Closed sffc closed 3 years ago
CC @mihnita @macchiati @markusicu @younies
Notes from design discussion on this subject with @mihnita @macchiati @markusicu @younies and others:
Mark: Did you cross-check these against the LDML spec? And against the ICU calendar?
Shane: I referenced LDML.
Mark: We always assume hour/minute/second for all countries. We could stick with milliseconds_in_day.
Mark: I would go with one field per format symbol.

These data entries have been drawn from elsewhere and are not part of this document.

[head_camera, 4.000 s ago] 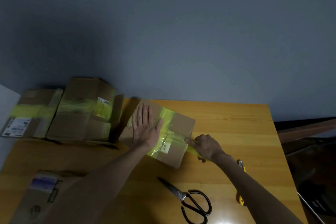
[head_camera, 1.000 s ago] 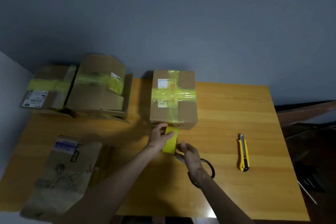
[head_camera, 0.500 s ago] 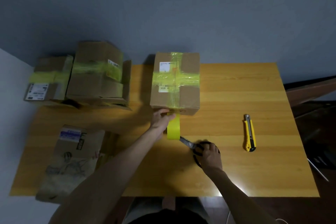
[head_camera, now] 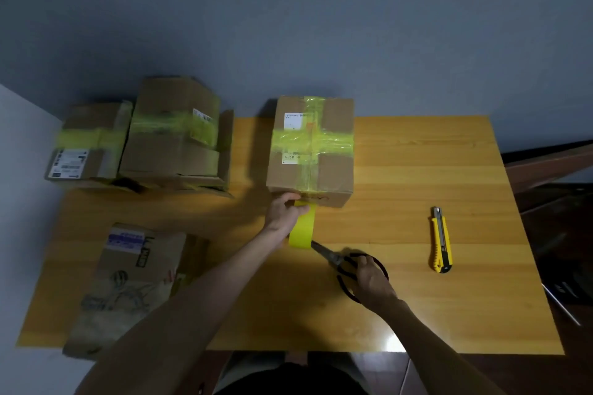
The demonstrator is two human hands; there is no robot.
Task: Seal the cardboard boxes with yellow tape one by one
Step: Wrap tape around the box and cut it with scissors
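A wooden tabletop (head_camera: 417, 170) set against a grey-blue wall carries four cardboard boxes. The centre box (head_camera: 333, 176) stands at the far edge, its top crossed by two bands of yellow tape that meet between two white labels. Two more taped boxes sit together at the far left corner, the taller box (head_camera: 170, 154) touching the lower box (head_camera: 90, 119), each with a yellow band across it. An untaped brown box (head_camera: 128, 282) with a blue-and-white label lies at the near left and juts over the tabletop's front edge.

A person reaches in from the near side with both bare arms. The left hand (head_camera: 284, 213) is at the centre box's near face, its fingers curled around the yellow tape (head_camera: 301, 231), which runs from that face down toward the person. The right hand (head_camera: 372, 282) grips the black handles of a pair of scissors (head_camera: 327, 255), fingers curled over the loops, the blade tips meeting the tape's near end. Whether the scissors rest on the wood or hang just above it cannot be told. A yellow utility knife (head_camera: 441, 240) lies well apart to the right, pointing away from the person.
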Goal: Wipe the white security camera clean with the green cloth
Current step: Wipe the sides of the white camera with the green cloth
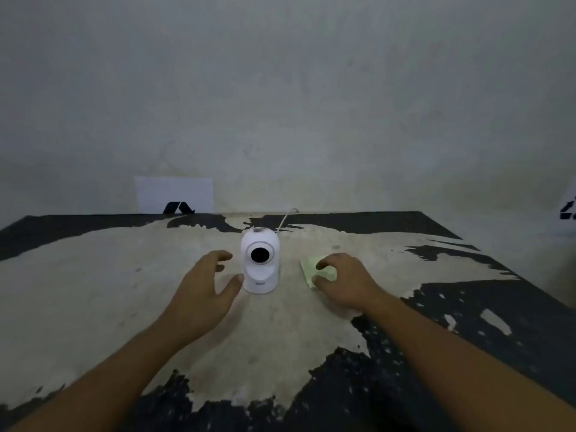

Mihai: On the time, the milliseconds_in_day field is a misnomer.
Shane: Yeah; I got that name from LDML. But "millisecond_of_day" would be better.
Mihai: I would comment that in general, these field are all convertible with one another.
Markus: It makes more sense to me for variant selection to go elsewhere. Don't overload the structure.
Mark: We were thinking of putting this in the display context. I think that works better than having the calendar system pick it. It's a formatting issue, not a calendaring issue.
Markus: In Hebrew, we have a choice between printing digits, or having Hebrew do a spellout. That is a display option. I would expect to have a day of the month as a number in the struct, and have the display option live elsewhere.
Mihai: I think AD versus CE belongs in the same bucket as numbering system choice.
Markus: How does this work in ICU?
Mark: CLDR mixes the numbers and he identifiers and does resolution separately.
Markus: Shane is proposing to put the decision in the calendar layer, and keep the display layer as a lookup.
Mark: Yeah, I would go with a month number and an identifier.
Shane: It sounds like we have agreement on two separate fields for month number and month name.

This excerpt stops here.